--- RECORDED INFORMATION ---

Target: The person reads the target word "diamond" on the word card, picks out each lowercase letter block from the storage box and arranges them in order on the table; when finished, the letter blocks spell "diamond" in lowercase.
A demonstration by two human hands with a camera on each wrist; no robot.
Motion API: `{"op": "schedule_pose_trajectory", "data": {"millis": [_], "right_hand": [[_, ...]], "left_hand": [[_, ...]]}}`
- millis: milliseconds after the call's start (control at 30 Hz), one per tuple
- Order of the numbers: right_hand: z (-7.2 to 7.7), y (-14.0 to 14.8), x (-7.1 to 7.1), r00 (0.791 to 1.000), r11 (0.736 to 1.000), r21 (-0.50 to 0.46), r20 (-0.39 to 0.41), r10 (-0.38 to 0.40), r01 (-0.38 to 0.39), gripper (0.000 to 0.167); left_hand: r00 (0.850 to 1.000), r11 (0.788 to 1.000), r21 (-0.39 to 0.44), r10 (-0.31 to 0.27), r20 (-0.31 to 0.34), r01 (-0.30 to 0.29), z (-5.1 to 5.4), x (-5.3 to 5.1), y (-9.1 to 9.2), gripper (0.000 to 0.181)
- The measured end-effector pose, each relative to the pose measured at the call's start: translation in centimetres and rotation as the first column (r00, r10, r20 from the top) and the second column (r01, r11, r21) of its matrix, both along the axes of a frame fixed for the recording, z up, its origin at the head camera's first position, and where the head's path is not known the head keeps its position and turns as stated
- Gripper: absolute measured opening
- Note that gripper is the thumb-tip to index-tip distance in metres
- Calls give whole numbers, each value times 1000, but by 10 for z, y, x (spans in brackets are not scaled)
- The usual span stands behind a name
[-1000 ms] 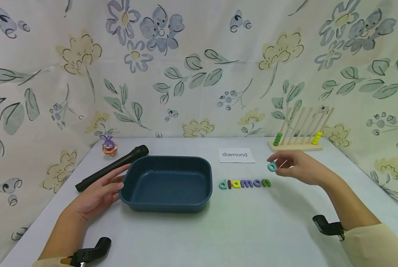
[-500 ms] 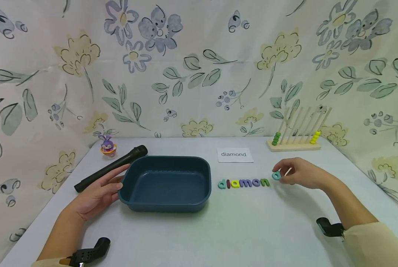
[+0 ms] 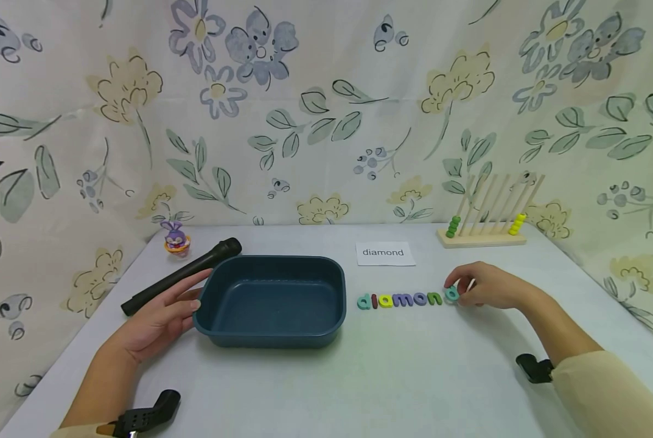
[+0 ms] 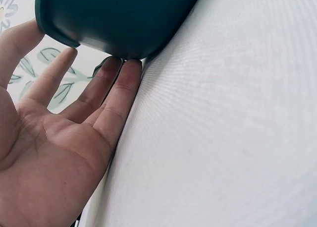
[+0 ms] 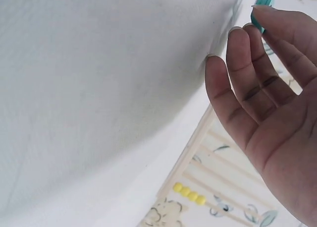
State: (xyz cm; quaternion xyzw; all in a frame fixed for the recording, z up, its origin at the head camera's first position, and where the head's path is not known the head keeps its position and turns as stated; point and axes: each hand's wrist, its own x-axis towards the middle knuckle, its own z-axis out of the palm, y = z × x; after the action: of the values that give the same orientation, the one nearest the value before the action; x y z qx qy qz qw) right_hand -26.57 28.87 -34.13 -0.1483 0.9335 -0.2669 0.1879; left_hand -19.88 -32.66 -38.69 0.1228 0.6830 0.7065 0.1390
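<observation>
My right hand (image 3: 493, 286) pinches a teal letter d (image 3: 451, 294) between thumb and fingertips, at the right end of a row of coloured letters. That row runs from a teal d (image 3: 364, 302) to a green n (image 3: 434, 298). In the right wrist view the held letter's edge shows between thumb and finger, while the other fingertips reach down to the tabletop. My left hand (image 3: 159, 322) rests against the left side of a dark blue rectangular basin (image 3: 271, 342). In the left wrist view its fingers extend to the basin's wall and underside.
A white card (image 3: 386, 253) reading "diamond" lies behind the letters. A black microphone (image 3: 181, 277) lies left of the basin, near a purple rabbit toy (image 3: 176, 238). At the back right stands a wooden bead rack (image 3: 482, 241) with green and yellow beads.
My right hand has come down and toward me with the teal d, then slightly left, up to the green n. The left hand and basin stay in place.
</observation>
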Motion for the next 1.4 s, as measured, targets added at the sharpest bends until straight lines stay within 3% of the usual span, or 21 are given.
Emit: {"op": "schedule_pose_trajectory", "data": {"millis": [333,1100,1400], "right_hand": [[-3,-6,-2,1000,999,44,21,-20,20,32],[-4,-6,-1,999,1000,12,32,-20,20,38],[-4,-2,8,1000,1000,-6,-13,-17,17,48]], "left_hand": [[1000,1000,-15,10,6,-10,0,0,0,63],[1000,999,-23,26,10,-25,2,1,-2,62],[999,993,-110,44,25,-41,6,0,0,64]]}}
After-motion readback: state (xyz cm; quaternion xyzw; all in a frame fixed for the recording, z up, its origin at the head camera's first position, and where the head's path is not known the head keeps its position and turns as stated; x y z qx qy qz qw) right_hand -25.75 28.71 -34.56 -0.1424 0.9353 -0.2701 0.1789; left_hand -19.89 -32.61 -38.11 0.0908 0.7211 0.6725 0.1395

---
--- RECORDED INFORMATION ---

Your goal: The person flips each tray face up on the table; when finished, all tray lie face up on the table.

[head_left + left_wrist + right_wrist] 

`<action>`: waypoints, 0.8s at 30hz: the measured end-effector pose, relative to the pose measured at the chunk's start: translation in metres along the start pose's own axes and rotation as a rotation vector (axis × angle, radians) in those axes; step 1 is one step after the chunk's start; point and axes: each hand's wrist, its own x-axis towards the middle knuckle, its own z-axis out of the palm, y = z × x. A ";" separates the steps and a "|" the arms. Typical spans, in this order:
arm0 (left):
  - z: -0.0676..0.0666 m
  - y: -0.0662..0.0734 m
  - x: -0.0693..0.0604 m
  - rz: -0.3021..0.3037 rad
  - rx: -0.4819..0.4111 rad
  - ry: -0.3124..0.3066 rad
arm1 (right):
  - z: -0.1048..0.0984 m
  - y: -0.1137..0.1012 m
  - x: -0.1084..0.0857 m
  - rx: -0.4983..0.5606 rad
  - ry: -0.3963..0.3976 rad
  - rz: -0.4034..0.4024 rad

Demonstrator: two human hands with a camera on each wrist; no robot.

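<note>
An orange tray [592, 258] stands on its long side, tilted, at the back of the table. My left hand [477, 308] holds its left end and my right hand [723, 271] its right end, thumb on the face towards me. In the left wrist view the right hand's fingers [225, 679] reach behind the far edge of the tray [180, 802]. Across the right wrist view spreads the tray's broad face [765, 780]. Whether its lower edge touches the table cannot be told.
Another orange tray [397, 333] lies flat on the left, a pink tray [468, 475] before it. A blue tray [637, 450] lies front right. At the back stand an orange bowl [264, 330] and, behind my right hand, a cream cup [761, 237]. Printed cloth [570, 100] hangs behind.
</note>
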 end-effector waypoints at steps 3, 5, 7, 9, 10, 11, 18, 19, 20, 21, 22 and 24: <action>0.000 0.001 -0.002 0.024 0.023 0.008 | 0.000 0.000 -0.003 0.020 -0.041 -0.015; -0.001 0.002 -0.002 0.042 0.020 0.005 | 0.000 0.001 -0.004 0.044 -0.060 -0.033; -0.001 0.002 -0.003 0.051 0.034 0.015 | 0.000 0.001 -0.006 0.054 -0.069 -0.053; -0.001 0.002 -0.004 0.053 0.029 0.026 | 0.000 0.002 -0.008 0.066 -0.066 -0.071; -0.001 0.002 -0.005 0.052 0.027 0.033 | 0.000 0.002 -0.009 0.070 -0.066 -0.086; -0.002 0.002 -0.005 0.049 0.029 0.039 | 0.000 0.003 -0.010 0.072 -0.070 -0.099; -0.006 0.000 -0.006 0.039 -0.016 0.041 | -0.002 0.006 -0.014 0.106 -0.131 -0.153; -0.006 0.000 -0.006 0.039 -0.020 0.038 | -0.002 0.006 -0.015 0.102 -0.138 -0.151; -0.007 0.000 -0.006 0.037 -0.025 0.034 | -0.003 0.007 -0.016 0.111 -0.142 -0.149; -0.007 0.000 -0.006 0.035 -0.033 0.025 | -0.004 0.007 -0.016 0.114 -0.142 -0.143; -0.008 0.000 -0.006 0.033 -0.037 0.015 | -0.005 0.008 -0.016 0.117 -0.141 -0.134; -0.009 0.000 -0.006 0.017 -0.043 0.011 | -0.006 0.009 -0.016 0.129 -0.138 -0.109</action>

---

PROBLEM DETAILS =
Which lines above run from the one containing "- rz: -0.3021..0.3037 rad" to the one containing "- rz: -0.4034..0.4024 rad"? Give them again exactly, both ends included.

EXERCISE RESPONSE =
  - rz: -0.3021..0.3037 rad
  - rx: -0.4819..0.4111 rad
  - ry: -0.3124..0.3066 rad
arm1 (right):
  - z: -0.1048..0.0984 m
  - y: -0.1137..0.1012 m
  - x: -0.1084..0.0857 m
  - rx: -0.4983..0.5606 rad
  - ry: -0.3963..0.3976 rad
  - rz: -0.4034..0.4024 rad

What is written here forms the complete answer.